** TRY IT **
Pictures appear among the records below and must be omitted. Repeat exactly the lines from the line with "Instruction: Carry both" to the line with "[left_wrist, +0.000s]", both included.

** DATA **

________________________

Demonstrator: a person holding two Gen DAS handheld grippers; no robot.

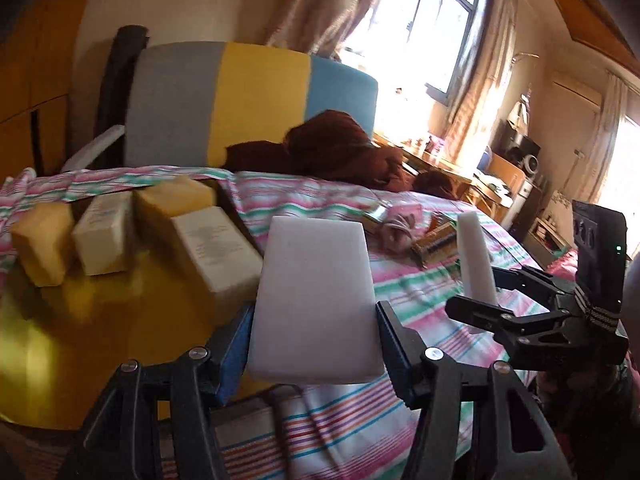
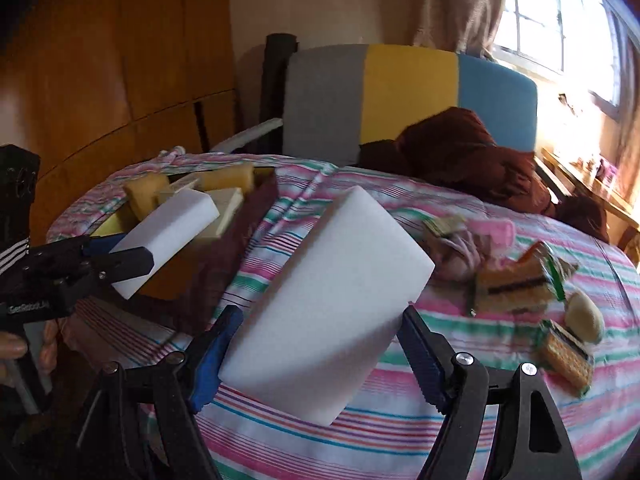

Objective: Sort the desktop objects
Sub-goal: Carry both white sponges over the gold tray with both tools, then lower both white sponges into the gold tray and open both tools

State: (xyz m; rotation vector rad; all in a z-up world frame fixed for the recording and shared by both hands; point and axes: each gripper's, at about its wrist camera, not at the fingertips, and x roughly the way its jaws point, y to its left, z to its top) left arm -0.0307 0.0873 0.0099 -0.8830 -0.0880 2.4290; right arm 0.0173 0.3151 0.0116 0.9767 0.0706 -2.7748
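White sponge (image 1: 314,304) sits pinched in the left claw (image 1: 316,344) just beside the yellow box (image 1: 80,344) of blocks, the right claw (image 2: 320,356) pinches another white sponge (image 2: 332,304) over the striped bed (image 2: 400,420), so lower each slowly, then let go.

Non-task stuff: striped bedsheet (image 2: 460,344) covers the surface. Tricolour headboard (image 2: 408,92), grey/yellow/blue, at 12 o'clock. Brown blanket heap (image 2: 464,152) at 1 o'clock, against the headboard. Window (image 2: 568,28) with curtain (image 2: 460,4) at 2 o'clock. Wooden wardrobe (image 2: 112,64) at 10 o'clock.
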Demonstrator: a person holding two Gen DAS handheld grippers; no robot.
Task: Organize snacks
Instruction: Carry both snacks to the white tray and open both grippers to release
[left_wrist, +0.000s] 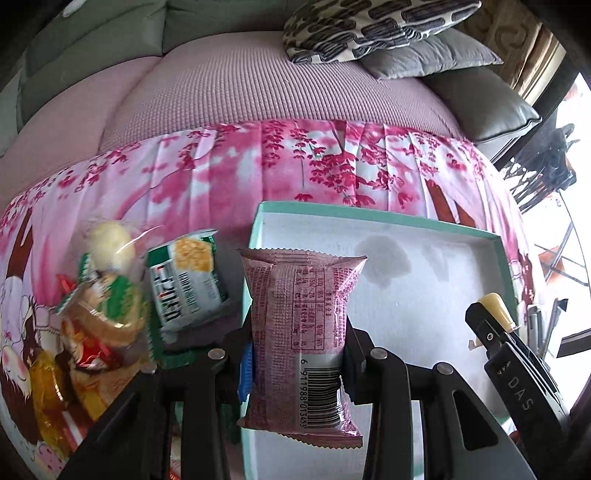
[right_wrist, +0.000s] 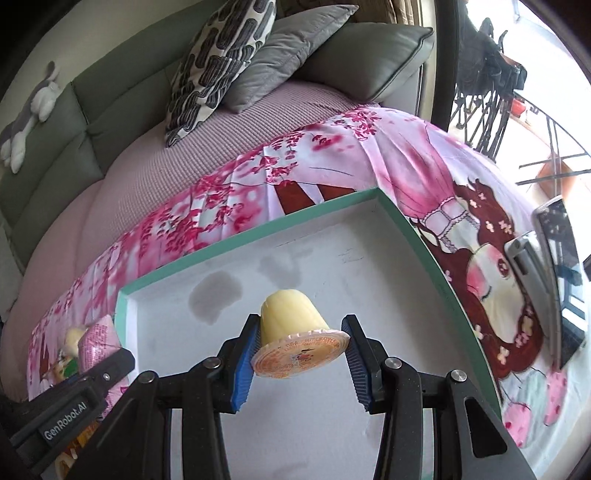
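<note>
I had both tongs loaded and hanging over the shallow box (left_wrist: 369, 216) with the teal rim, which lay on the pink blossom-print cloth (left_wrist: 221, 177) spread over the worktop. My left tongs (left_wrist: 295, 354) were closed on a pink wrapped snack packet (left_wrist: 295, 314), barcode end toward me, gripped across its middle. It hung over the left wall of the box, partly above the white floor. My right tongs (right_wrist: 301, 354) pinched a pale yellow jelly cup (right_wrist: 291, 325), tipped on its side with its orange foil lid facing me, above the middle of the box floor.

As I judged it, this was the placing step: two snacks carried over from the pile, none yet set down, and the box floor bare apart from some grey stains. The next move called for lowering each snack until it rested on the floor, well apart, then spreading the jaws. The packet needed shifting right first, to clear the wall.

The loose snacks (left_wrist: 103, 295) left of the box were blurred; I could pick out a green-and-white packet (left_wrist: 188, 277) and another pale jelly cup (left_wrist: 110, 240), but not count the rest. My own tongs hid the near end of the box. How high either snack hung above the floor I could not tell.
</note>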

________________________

** OUTPUT FOR THIS EXERCISE **
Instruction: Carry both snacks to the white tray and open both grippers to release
[left_wrist, +0.000s] 

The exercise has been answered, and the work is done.